Prandelli is unmoved by the murmurings of dissent. "I find it fantastic that players who aren't born in this country are demanding to put on the Azzurri shirt," he said earlier this week. "I call up those who deserve to be selected, and I'm rising above the tirades over the multi-ethnic make-up of the national team because those attacks do no good, not only for the image of our sport, but also for Italy."

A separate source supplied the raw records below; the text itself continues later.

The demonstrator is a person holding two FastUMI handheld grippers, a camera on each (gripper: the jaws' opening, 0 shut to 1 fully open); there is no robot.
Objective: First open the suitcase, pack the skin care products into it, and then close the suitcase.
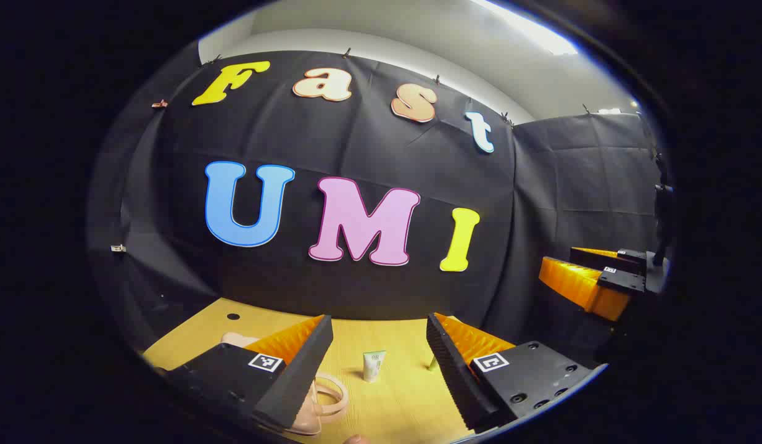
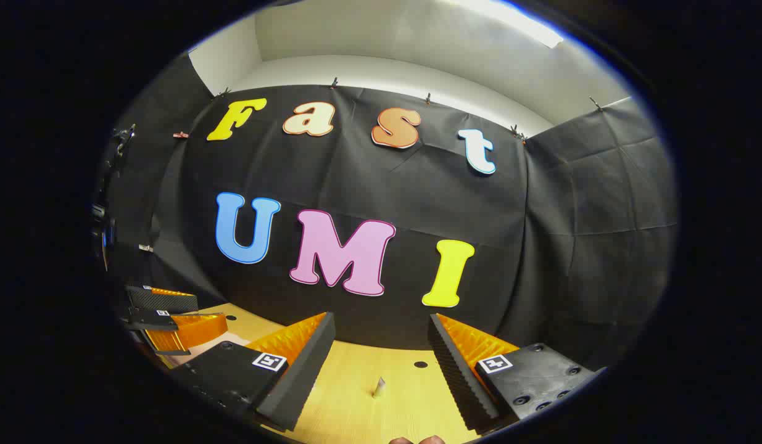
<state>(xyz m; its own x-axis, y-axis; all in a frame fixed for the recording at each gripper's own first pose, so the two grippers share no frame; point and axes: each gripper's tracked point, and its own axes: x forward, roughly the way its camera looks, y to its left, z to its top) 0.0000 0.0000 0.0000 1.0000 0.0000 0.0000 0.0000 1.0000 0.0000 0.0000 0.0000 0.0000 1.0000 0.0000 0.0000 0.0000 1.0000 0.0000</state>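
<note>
In the left gripper view, my left gripper (image 1: 379, 318) hangs open above the wooden table (image 1: 399, 407), with nothing between its fingers. A small white and green tube (image 1: 373, 365) stands upright on the table, in the gap ahead. The pale pink suitcase (image 1: 327, 402), with a loop handle, lies low at the left and is partly hidden behind the left finger. I cannot tell whether its lid is up. A second small item (image 1: 431, 364) stands by the right finger. In the right gripper view, my right gripper (image 2: 381, 316) is open and empty, with a small tube (image 2: 379, 386) ahead on the table.
The right gripper (image 1: 593, 277) shows off to the right in the left gripper view. The left gripper (image 2: 168, 316) shows at the far left in the right gripper view. The table (image 2: 356, 407) has small round holes (image 2: 421, 364). The black cloth wall stands close behind the table.
</note>
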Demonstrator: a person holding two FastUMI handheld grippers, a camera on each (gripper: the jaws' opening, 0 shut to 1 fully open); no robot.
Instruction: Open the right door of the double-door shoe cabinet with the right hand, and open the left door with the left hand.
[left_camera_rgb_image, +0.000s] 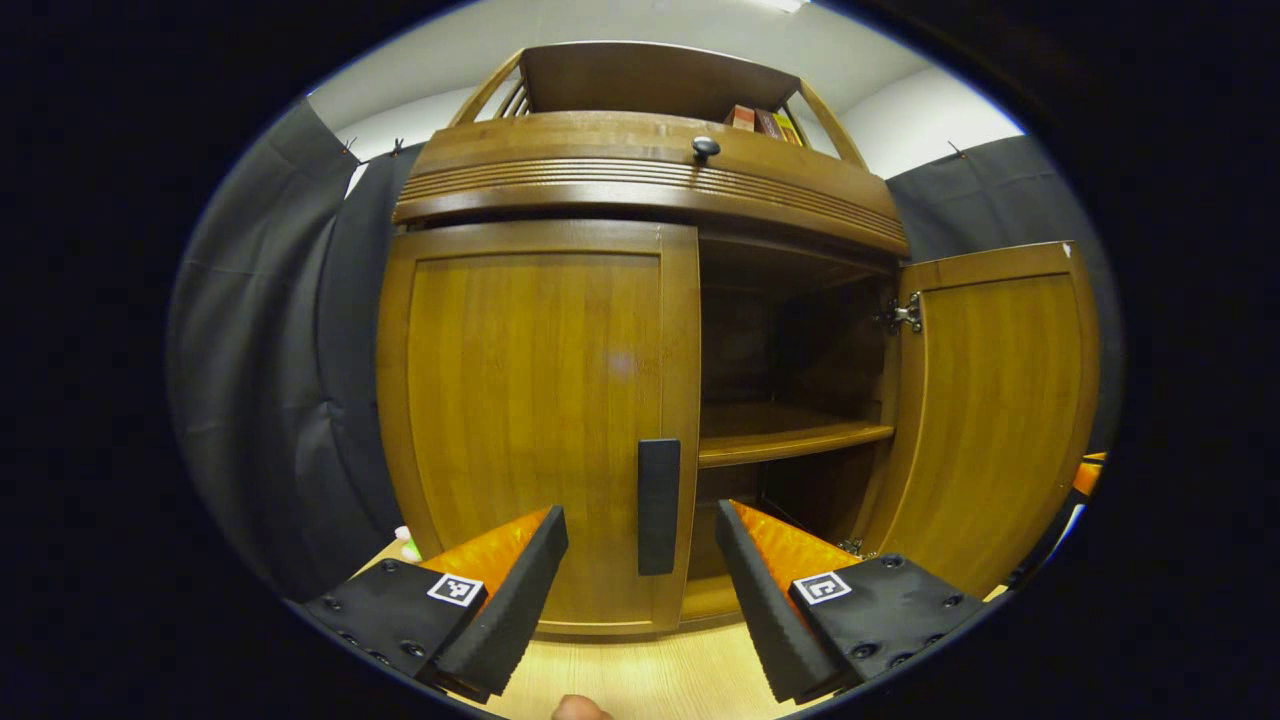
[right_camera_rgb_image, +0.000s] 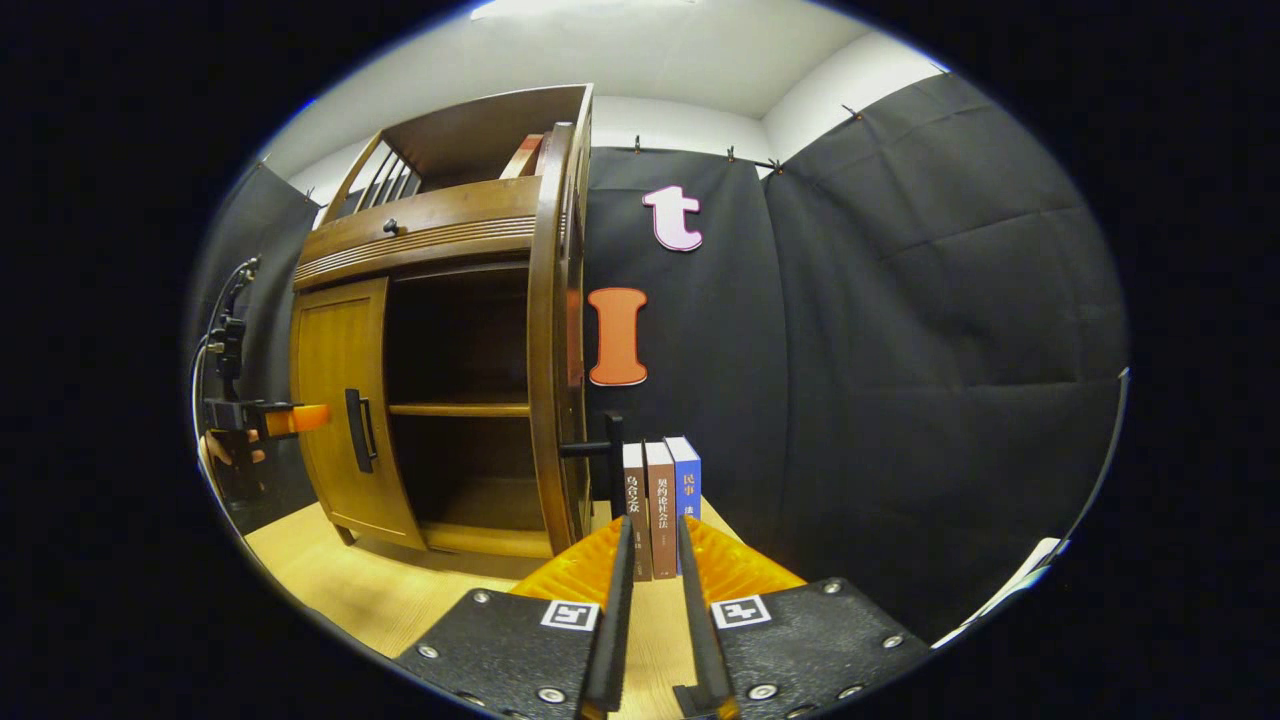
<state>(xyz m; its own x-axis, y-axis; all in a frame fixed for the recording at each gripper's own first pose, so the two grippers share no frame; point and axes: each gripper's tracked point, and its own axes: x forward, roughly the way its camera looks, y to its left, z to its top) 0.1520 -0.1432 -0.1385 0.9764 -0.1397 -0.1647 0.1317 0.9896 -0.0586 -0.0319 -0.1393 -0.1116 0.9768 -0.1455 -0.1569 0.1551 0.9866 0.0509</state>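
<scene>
Shoe cabinet (left_camera_rgb_image: 640, 190), wooden, is standing on the pale wooden table (left_camera_rgb_image: 640, 675) against the black cloth wall. Left door (left_camera_rgb_image: 535, 420) is sitting closed, and its black handle (left_camera_rgb_image: 658, 505) is running upright along the door's right edge. Right door (left_camera_rgb_image: 990, 410) is standing swung wide open to the right, showing its inner face and a metal hinge (left_camera_rgb_image: 905, 315) at the top; in the right gripper view you are seeing that door (right_camera_rgb_image: 552, 330) edge-on, with its own black handle (right_camera_rgb_image: 598, 452) sticking out to the right. Inside, a shelf (left_camera_rgb_image: 790, 435) is crossing the open right half. A small black knob (left_camera_rgb_image: 705, 148) is sitting on the curved band above the doors. You are holding your left gripper (left_camera_rgb_image: 642, 590) with its jaws spread apart, just short of the left door, the handle lying between the two fingers but touching neither. You are holding your right gripper (right_camera_rgb_image: 650, 615) near the open door's outer side with its jaws nearly together, a narrow gap between them and nothing in it. Three books (right_camera_rgb_image: 660, 505) are standing upright on the table just right of the open door, beyond the right gripper's fingers. Farther left in the right gripper view, your left gripper (right_camera_rgb_image: 270, 418) is hovering before the closed door.
</scene>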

The crowd's reaction tonight, when Motta may shift from the midfield anchor's role he takes up at Internazionale to a role on the left of a midfield diamond, will be intriguing. Lazio's Cristian Ledesma, the Buenos Aires-born midfielder who only became another of Prandelli's "new Italians" when he had qualified by marrying an Italian, was booed when called up to face Romania last November. The Brazilian-born striker Amauri has suffered, too. "These things are not good for children who see them," Motta reflected yesterday. "I'm sorry because football should unite." He admits that while he knows the words of the national anthem Il Canto degli Italiani, he is not confident enough to sing them. "I don't know what they think in Brazil about this decision, but I don't think they consider me a traitor," he added.

Prandelli knows from the experiences of Camoranesi and Omar Sivori before him in the 1960s that success will answer the critics, though he is not entirely dispensing with the use of old Azzurri which made Lippi's charges appear such a worn-out bunch in South Africa. Also restored to the international fold is Gianluigi Buffon – back for the first time since injuring his back in Italy's opening World Cup game. Prandelli is likely to start with Milan's forward Antonio Cassano, preferring him in attack rather than the role he can take up behind the strikers as he considers him short of his physical best.

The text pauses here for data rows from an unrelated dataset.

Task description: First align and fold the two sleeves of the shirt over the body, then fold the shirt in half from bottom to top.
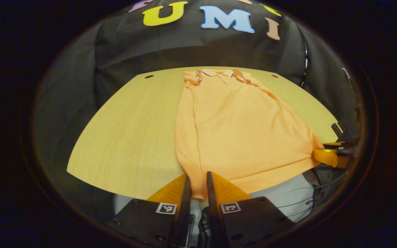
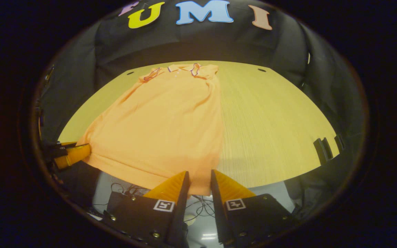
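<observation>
Table: pale wooden table top [image 1: 129, 137] under the flat orange polo shirt [image 1: 240, 131], sleeves already folded in.
Left gripper [image 1: 197, 181]: pinches the near hem corner, to lift it.
Right gripper [image 2: 199, 179]: pinches the other hem corner between its fingers.

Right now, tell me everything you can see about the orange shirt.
The orange shirt is a soft knit polo with a striped-trim collar at the far end. It lies flat on the wooden table, sleeves already folded in, the hem hanging over the near edge. The left claw and right claw each pinch a bottom corner of the hem.
</observation>
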Demonstrator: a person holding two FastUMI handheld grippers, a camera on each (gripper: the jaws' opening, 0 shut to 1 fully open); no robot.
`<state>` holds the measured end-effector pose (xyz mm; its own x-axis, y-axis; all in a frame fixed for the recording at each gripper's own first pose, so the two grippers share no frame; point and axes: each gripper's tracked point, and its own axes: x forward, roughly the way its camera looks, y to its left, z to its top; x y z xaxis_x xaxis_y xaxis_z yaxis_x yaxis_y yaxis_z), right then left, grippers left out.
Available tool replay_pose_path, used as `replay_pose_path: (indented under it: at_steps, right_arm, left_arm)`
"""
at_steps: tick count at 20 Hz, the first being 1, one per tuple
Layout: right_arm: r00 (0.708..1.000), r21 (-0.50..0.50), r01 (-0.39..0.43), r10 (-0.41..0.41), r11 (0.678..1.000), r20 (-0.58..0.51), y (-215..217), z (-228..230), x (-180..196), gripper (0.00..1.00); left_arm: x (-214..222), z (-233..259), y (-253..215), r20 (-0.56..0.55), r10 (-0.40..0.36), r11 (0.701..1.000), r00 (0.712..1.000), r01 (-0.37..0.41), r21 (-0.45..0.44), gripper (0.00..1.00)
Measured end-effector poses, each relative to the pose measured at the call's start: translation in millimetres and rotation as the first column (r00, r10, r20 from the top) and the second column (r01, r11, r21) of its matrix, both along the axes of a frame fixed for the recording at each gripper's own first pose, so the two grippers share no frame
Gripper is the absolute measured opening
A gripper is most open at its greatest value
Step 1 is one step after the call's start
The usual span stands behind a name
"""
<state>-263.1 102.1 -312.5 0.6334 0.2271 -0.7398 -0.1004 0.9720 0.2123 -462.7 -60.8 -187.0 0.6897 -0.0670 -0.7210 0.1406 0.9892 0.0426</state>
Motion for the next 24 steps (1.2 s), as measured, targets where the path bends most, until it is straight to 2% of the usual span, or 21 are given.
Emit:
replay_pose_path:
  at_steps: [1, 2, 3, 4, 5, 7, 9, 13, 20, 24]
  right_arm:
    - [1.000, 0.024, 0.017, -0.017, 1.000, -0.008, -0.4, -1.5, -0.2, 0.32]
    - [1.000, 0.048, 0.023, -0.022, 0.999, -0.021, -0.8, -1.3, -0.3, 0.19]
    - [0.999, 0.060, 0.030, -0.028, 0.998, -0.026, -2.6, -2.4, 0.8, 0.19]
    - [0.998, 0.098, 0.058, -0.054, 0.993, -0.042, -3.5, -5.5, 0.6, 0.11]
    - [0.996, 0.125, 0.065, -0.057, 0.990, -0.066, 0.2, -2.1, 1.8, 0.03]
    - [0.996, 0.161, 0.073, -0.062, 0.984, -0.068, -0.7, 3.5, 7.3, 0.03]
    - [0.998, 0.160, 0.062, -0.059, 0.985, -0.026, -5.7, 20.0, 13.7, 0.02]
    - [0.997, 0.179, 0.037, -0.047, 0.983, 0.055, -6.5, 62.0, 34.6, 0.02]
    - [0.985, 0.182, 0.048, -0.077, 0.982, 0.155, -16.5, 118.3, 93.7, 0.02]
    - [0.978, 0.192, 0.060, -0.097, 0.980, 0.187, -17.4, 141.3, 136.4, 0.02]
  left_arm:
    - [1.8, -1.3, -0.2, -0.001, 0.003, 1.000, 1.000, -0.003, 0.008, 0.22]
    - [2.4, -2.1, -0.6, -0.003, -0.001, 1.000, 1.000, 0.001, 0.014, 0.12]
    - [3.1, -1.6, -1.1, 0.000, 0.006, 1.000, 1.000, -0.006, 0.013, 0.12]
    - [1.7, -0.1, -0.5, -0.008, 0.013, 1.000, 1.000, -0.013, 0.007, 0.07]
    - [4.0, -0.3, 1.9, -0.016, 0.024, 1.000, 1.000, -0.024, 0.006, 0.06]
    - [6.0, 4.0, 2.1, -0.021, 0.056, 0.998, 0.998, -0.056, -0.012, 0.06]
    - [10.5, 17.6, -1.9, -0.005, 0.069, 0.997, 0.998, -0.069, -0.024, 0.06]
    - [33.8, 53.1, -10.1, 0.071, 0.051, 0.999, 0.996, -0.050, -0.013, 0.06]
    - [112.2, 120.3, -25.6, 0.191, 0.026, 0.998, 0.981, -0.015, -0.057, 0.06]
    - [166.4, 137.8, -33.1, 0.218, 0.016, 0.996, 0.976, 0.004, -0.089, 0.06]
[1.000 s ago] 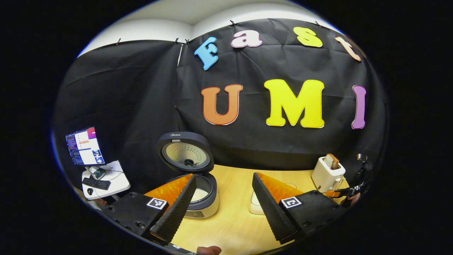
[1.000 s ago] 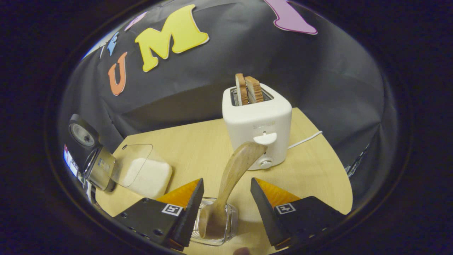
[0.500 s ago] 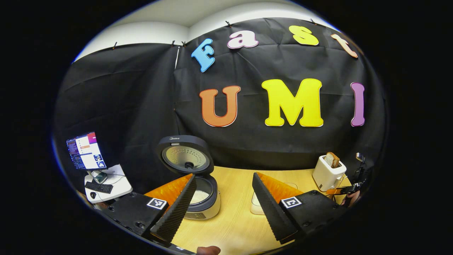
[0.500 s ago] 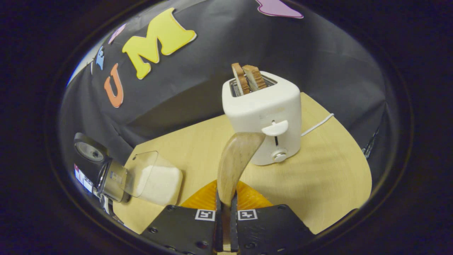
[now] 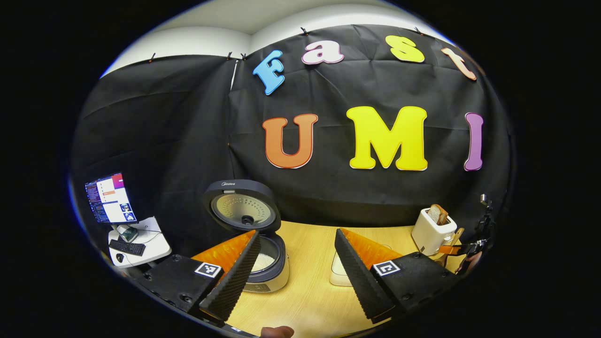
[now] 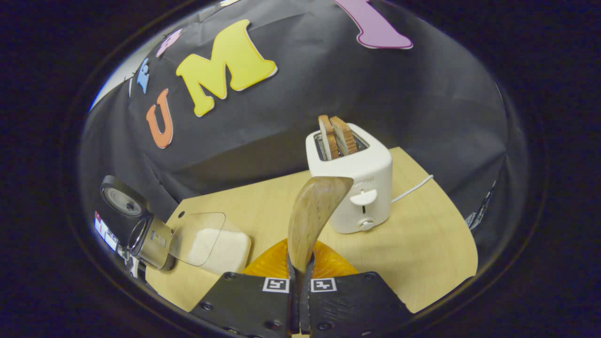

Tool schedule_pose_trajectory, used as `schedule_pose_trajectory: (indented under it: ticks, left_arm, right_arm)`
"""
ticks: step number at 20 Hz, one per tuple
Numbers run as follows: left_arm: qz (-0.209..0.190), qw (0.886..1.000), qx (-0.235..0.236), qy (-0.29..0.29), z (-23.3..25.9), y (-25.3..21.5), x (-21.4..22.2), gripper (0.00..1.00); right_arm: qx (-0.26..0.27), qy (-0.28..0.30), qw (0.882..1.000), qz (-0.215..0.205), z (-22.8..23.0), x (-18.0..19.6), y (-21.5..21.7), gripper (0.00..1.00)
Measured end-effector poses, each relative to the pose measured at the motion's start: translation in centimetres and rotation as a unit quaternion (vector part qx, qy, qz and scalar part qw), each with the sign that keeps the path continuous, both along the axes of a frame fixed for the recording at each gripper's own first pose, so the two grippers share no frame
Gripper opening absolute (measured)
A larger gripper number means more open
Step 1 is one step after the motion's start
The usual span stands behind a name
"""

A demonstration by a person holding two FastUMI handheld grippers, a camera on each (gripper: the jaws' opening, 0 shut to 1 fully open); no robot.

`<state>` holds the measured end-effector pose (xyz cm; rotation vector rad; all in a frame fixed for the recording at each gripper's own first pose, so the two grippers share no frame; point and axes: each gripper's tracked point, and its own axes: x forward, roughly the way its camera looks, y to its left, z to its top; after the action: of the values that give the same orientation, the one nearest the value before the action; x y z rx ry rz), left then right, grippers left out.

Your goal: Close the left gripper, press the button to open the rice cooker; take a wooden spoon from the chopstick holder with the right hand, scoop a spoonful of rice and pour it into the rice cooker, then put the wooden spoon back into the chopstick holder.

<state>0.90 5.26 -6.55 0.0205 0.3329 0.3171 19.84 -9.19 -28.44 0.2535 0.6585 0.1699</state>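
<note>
In the right gripper view my right gripper [image 6: 300, 268] is shut on the wooden spoon [image 6: 313, 211], whose broad handle end rises up toward the toaster. The spoon's lower part is hidden behind the fingers. The rice cooker [image 5: 263, 256] stands open in the left gripper view, lid [image 5: 242, 210] raised, with white rice in its pot. It sits just behind my left gripper [image 5: 296, 233], which is open and holds nothing. A white rice box [image 6: 220, 245] with its clear lid tilted up sits left of the spoon, and the rice cooker [image 6: 141, 225] is beyond it.
A white toaster [image 6: 359, 192] with two bread slices stands at the back right of the wooden table [image 6: 422, 244], its cord trailing right. The toaster [image 5: 433, 229] also appears far right in the left gripper view. A laptop [image 5: 108, 197] sits on a side stand off the table's left.
My right gripper went from open around the spoon in its glass holder to shut on the handle, then lifted; the holder dropped out of sight. The left gripper barely shifted.
</note>
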Motion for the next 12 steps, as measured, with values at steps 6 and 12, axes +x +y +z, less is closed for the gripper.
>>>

"It's true that it is no longer a team of big names, like in 2006, but the Italians will certainly be very organised and focused playing against us," the Germany team manager, Oliver Bierhoff, said yesterday. "We played a successful and inspiring World Cup and we've carried on with unbelievable maturity in European qualification. We shouldn't throw that away easily."

His confidence has good foundations. Germany are certainly still the ascendant nation of the two, with early qualification for the 2012 European Championship now a priority. They top Group A with maximum points after four games. Prandelli – whose midfield is likely to include an Alberto Aquilani reborn, having escaped Anfield for Juventus – is making progress, with three wins and a draw to lead Group C, though this evening carries a greater onus for him. The Italian nation sees it as the litmus test of how far he has come.

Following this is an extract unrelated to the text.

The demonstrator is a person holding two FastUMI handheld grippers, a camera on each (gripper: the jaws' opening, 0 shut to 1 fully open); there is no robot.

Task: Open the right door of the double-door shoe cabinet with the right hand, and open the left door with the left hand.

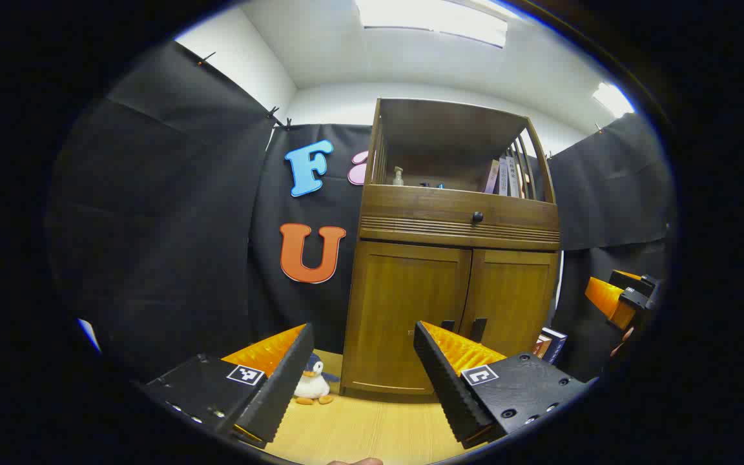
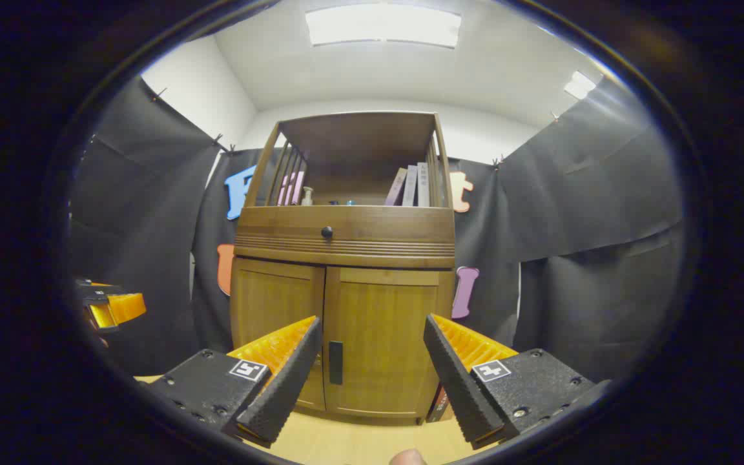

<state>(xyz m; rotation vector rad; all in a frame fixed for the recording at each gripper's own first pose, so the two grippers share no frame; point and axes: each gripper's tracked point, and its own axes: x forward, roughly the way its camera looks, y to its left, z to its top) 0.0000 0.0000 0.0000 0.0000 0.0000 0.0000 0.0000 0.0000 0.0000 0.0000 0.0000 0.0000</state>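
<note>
The wooden shoe cabinet (image 1: 456,213) stands against the black cloth with both lower doors closed. In the left gripper view, the left door (image 1: 404,310) and right door (image 1: 517,297) meet at two dark handles (image 1: 478,328). My left gripper (image 1: 364,329) is open and empty, short of the left door. In the right gripper view, the right door (image 2: 385,323) carries a dark handle (image 2: 336,362) by the middle seam. My right gripper (image 2: 372,321) is open and empty, in front of that door, not touching. The right gripper (image 1: 614,300) and the left gripper (image 2: 110,307) each appear at the other view's edge.
A penguin plush (image 1: 312,386) sits on the wooden floor (image 1: 359,426) at the cabinet's left foot. Books (image 1: 549,344) lean at its right foot. A drawer with a black knob (image 2: 327,232) lies above the doors, and the open shelf holds books (image 2: 411,185) and a bottle (image 1: 398,175).
</note>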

Five of the Borussia Dortmund players whose side lead the Bundesliga have been called up for the game by Löw, but they may have to bide their time as he wants a settled team for the rest of the campaign. The Germans do not lack incentive, though. When captain Philipp Lahm has spoken this week of a need to "break this Italy curse" he was talking of a miserable record against the Italians, who have not lost a competitive fixture to Germany for nearly 16 years. The last time Germany beat Italy was a 2-0 win in Zurich in June 1995 to celebrate the 100th anniversary of the Swiss Football Federation. "I want to break that record," Löw said. "You can see they are a team we have feared in the past and we want to continue last year's trend."

So, two nations with so much behind them and so much more to prove. The Signal Iduna Park stadium in Dortmund might not crackle with quite the sense of anticipation it did five years ago, but it is host to the main event of this evening.